### DESCRIPTION OF THE TASK
Copy out the whole listing exactly as written, leaving the pictures behind.

### GIVEN INFORMATION
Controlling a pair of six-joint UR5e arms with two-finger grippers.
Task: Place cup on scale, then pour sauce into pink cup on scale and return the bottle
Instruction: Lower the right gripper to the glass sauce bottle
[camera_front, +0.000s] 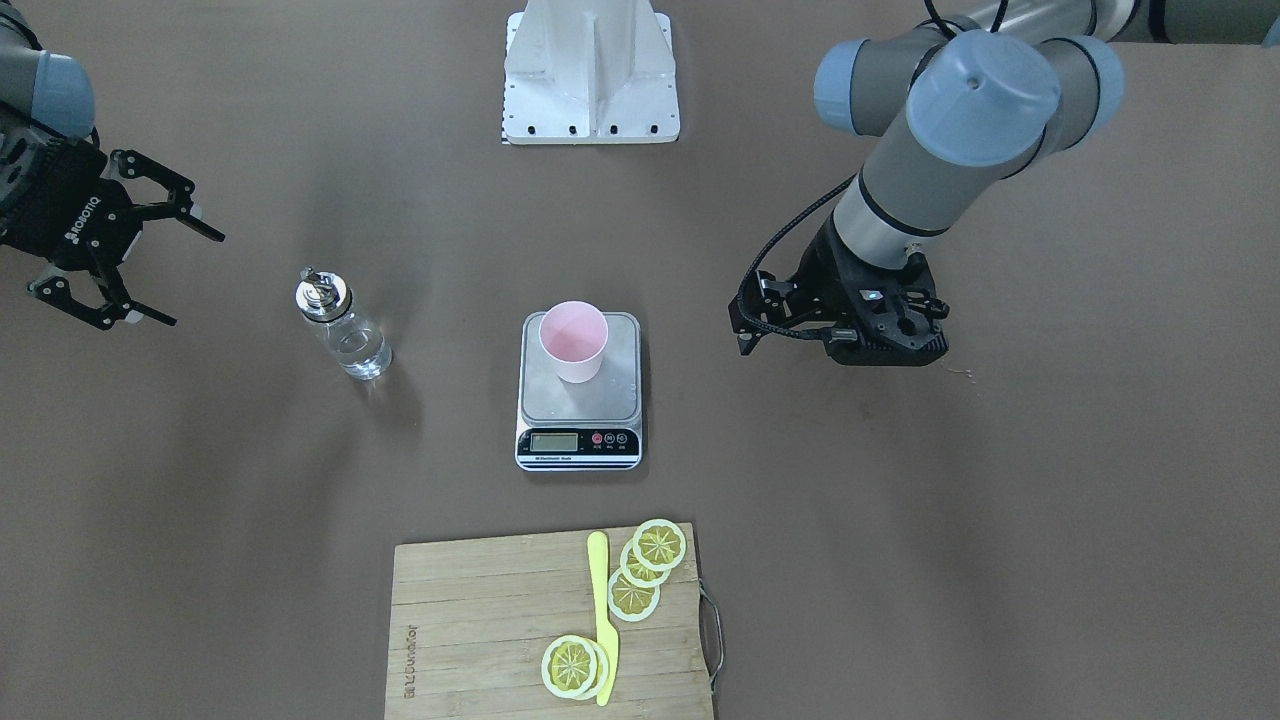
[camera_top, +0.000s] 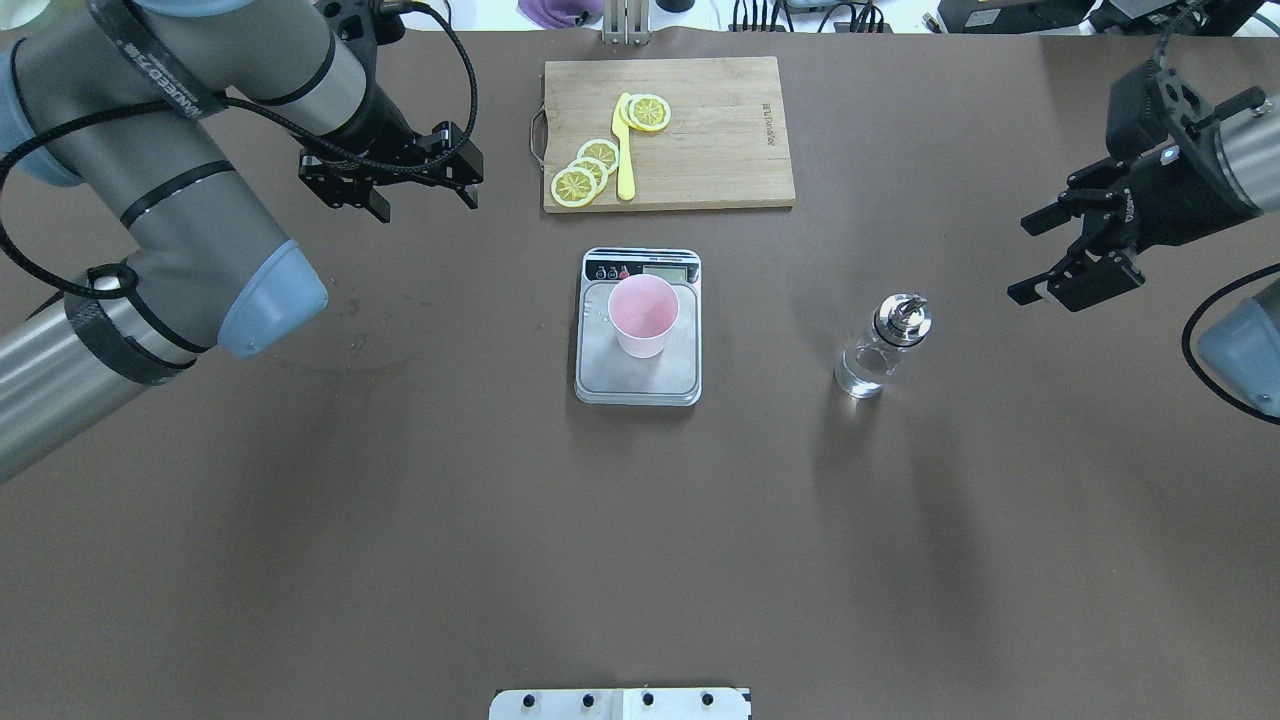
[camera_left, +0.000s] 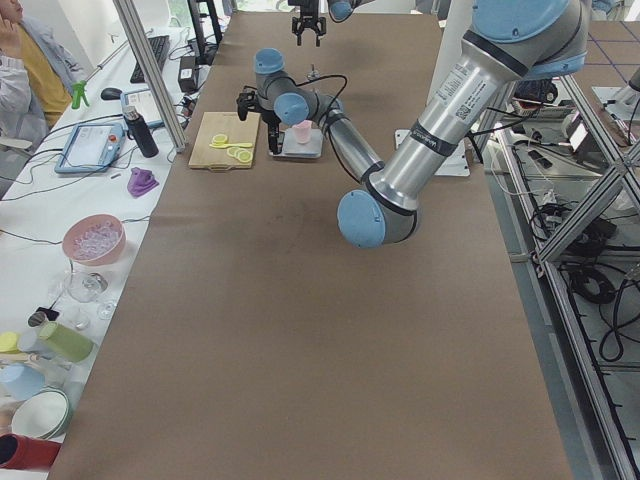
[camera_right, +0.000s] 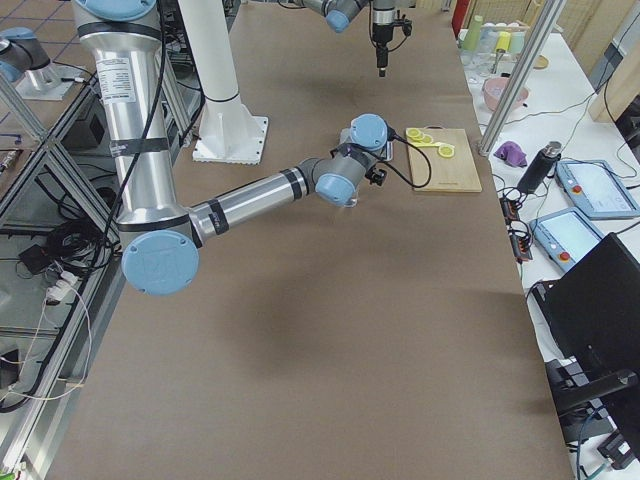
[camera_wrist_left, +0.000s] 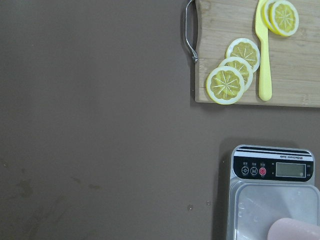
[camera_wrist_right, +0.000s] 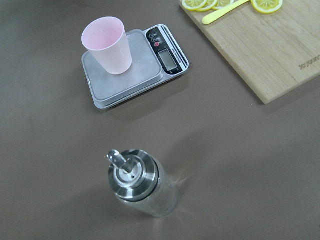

### RESPONSE TO THIS TASK
Controlling a pair of six-joint UR5e arms with two-finger grippers.
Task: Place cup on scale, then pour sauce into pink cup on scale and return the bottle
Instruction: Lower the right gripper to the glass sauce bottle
[camera_front, +0.000s] 
[camera_top, +0.000s] 
[camera_left, +0.000s] 
[camera_right, +0.000s] 
[camera_wrist_left, +0.000s] 
[camera_wrist_right, +0.000s] 

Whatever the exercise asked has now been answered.